What is expected:
Locate each line with the string "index" in the listing below and copy it.

▬▬▬▬▬▬▬▬▬▬

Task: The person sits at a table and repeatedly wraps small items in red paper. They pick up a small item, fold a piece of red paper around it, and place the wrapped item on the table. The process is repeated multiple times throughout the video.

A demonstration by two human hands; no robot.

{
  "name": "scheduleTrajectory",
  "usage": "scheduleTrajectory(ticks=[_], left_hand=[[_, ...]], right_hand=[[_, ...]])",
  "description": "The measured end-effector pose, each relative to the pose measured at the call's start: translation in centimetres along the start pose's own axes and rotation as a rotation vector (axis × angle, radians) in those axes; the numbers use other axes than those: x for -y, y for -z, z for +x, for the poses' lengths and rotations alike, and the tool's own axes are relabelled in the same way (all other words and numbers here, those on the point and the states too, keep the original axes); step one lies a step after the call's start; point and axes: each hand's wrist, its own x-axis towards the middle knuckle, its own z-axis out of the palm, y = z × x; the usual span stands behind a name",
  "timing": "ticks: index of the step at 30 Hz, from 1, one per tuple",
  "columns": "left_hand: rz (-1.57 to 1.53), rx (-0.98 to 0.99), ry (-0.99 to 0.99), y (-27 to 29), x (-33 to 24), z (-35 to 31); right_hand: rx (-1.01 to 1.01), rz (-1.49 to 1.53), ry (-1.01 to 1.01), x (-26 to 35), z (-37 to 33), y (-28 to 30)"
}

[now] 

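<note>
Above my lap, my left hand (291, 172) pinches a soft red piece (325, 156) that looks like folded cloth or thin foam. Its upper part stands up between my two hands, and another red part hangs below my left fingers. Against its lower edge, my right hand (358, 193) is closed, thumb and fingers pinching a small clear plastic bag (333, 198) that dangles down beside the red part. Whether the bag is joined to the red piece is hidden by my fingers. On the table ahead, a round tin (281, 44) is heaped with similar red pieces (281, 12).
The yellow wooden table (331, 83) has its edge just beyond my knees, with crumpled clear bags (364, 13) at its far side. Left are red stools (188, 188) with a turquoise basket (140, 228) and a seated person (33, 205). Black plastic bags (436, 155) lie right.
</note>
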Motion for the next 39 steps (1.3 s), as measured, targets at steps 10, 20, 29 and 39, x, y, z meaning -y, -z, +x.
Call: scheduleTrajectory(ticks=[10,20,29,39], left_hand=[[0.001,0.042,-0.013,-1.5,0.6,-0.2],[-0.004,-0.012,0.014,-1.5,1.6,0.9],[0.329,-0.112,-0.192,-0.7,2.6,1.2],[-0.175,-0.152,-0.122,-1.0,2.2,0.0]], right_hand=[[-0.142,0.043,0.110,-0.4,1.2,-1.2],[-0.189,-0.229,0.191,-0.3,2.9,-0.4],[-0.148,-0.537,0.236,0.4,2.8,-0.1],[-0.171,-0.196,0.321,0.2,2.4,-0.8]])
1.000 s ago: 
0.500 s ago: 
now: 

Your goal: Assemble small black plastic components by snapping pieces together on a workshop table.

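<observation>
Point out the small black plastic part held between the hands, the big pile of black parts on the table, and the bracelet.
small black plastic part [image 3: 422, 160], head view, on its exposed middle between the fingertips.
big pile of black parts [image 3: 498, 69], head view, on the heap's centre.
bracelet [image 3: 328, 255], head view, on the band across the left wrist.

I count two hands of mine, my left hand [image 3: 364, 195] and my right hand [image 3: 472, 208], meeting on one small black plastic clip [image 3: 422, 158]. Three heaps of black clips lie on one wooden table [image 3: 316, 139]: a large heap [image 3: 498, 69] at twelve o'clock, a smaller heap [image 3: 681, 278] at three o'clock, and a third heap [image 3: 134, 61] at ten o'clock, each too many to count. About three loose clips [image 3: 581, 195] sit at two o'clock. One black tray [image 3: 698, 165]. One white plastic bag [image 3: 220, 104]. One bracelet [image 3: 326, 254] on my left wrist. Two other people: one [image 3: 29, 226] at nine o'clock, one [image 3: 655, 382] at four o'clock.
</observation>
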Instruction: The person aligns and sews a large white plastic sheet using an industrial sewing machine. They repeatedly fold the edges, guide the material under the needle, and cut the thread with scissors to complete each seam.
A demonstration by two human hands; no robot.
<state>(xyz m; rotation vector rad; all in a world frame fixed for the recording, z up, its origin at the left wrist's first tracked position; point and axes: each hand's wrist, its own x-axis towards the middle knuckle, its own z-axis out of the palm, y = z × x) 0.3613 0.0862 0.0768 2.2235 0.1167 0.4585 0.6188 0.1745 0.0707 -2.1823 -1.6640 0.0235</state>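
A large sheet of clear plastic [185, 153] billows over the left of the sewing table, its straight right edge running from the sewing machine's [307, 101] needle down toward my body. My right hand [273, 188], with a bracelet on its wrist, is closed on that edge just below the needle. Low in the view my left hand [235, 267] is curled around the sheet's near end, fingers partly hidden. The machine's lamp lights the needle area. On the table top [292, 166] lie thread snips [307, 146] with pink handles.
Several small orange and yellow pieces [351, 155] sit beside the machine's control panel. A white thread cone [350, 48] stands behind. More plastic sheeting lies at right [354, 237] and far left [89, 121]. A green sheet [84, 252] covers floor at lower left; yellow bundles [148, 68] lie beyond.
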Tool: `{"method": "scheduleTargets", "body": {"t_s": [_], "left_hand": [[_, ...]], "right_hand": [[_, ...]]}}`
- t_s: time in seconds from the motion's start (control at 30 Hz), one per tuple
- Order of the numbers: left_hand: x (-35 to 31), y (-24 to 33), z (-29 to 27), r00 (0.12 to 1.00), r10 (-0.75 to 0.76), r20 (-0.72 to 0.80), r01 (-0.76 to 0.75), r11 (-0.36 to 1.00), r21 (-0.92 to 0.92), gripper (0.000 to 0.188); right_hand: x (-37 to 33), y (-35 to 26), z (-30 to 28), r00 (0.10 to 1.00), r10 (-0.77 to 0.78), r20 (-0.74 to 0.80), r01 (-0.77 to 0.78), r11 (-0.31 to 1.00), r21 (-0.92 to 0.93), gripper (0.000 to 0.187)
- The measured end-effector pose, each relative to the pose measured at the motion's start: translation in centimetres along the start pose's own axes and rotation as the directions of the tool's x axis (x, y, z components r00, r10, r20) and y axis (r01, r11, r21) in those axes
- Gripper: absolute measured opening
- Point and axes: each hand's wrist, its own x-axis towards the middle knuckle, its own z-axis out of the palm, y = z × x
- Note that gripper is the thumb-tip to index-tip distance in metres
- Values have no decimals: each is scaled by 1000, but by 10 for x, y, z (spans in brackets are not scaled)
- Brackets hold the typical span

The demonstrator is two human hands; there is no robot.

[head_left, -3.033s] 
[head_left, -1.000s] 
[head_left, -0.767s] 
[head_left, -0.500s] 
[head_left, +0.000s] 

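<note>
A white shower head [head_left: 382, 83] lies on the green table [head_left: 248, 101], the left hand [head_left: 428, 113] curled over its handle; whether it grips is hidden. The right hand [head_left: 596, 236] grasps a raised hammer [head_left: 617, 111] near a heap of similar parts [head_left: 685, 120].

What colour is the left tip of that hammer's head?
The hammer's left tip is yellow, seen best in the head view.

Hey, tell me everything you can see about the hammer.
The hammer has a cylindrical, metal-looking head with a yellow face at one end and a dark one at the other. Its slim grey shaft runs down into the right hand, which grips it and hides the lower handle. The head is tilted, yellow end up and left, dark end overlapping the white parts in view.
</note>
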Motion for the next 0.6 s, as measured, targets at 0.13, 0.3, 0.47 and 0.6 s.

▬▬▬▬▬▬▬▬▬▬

Solution below:
  "timing": "ticks: index of the step at 30 Hz, from 1, one per tuple",
- Note that gripper is the thumb-tip to index-tip distance in metres

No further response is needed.